I'd been talking the talk but not walking the walk very well lately and Bruce called me out on it today. He knew I'd had two doughnuts for breakfast and was watching me down a bag of popcorn for lunch, and we all know that's not exactly leading into a balanced diet. But his criticism made me think about what I had been doing lately, and I resolved to reform my habits and get "with the program" so to speak. So I went home this evening and prepared a delicious chicken salad for supper that was within the limits of my food plan and wrote him a note thanking him for getting me to do something about getting back on track. I shared some of my experience, strength and hope with him (as well as the recipe for the salad) and hopefully we'll be "study buddies" on our own roads to better health. I really want to see Bruce succeed with his plans, not for myself but because I know it made me much happier about myself when I did it and I want him to experience the same happiness during the challenge. I know I can't change him, and I don't want to; I can only change myself but sometimes the support through honesty of a good friend is exactly what the doctor ordered.
So what did I do that might qualify as "fixing something?" I
helped a man who's having a tough time reforming a habit that if it continues,
may kill him, and shared what experience, strength and hope I may have
to offer to someone else. I was honest about making amends for being
intellectually dishonest about my own eating habits as well, and apologized
for being such a grunt. I also made the offer of support to him, though
whether he decides to take it or not is entirely up to him. As usual,
my HP of my understanding will decide the when and the where ;) and He
has an extraordinarily juvenile sense of humor, lol!
I crouched amidst a garden blooming bright.
A fool and blinded by my tears, I did
Not see the fledgling tumble from her height,
But at her feeble chirping, sorrow hid.
Approaching soft, I cupped my hands about
The tiny form and breathed kind words to calm
Her frantic heart and to dispel all doubt
While holding life so fragile in my palm.
Once still, I held the wingéd babe up high,
Returning child to nest and parents dear.
She raised her voice in grateful song goodbye
And as she bid farewell, she checked my tears.
So strange that helping one so weak would bring
About my spirit's change from cold to spring.
My friend Karyn, for as long as I've known her, was never exactly the most
happy person of the bunch. Sure, she would act happy, but then sometimes she
would get really depressed.
Unfortunately for all her friends, Karyn is a cutter, and bi-polar as well. Over the years, it's turned out that I'm the only person that can really get her to stop cutting, even for a few weeks. So every time she gets depressed enough to cut, she comes to me, and I talk to her and help her feel better, make her realize why she doesn't need to cut.

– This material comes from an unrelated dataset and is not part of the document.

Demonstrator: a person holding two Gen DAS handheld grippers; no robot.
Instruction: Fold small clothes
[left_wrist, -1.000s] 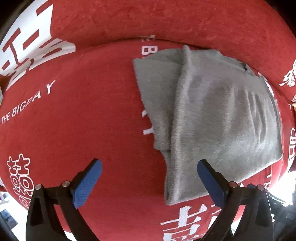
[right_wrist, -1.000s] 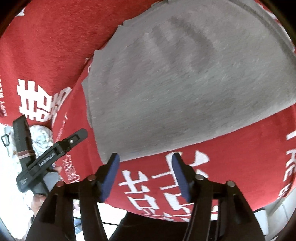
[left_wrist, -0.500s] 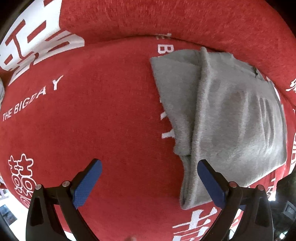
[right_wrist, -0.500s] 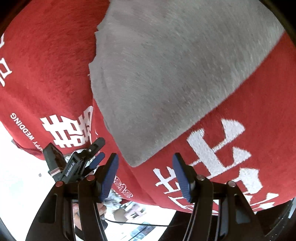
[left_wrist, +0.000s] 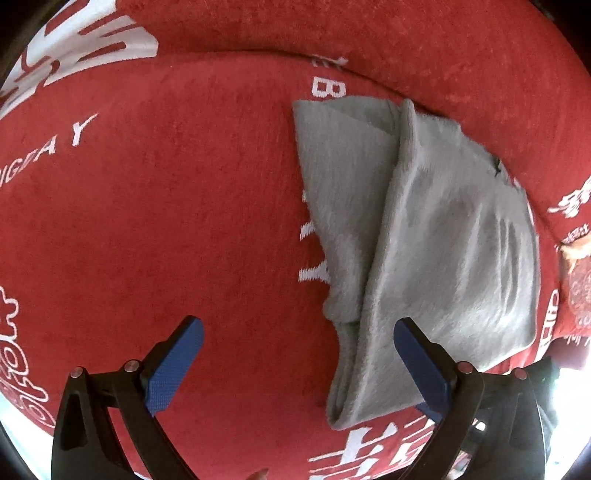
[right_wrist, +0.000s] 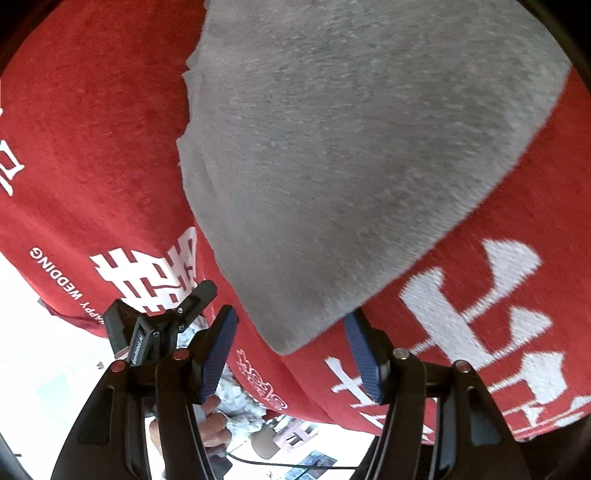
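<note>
Red cloth (left_wrist: 184, 221) printed with white wedding lettering covers everything. On it the grey garment (left_wrist: 424, 229), already folded, runs its long axis from the left-wrist frame's upper centre to lower right. The right gripper (right_wrist: 291, 347) is nearer (garment corner between its half-spread, empty jaws); the left gripper (left_wrist: 295, 365) hovers wide apart, garment edge by its right finger.

A home setting is suggested: a surface is covered by a red wedding cloth (left_wrist: 184, 206) printed with white "HAPPY WEDDING" lettering (right_wrist: 70, 280).
</note>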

For all I know, I may've saved her life a few times. But she always knows she can come to me if she needs help. And every time she comes to me, I always help her. It may not be much, but to her, it's the world and more. That's the biggest thing I've ever fixed.
One Saturday morning I discovered that someone I knew was feeling rather blue. She was not a close friend, but was an acquaintance. I knew that she tended to miss social gatherings on account of school work, and that not as many people were friends with her because she could not join us much of the time. I went to a friend’s room and coerced her into joining me on my quest to show that people cared, and the two of us paid a call to the sad one.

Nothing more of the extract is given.